_Activity_
A word-for-word copy of the listing is what's needed; leave out every image.

_Provided data_
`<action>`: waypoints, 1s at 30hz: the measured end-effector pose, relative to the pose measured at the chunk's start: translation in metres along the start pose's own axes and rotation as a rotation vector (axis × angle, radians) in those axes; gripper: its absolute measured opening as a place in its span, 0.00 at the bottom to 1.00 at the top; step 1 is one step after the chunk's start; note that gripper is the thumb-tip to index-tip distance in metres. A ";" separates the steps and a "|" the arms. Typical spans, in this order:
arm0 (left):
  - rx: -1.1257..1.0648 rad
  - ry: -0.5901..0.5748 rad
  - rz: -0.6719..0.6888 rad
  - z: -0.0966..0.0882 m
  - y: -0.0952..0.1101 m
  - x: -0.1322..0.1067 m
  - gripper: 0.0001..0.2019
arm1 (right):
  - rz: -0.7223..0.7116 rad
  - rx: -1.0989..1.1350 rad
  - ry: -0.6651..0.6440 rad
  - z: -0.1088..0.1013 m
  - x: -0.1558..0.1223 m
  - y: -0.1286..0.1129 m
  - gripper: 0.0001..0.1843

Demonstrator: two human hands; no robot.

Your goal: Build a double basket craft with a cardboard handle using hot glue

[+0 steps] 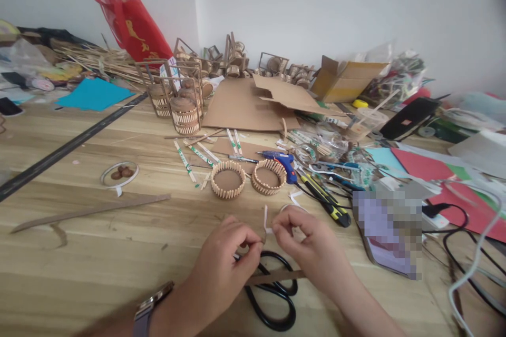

_Answer below_
`<action>`: waypoints, 1s at 30hz: the measured end-effector pose, relative to the pose measured at the chunk's start: translation in metres along the start pose's own axes and rotation as a rotation vector (axis × angle, radians) in those axes; gripper: its absolute measured opening as a place in its span, 0.00 at the bottom to 1.00 at the top; step 1 is one step after the chunk's start; note that gripper is the thumb-tip to index-tip distance in metres. A ";" separates the steps and a "|" the arms. Typical spans, in this order:
arm0 (left):
  - rx: -1.1257..1.0648 rad
  - ry: -0.5901..0.5748 rad
  - rz: -0.6719..0.6888 rad
  - z: -0.0966..0.0882 m
  - y: -0.0952..0.1101 m
  - x: -0.1322..0.1067 m
  - gripper: 0.0001..0.2019
arm1 (right):
  - rz: -0.7223..0.7116 rad
  - rx: -1.0989..1.1350 rad
  - ry: -0.6651..0.6440 rad
  - z: -0.1088..0.1013 m
  - x: -0.1558..0.1223 m
  - y: -0.1286..0.1129 m
  - gripper: 0.0001..0.1843

Demonstrator: two human hands; no robot.

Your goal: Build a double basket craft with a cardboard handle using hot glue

[+0 steps] 

There is nothing more to the exercise.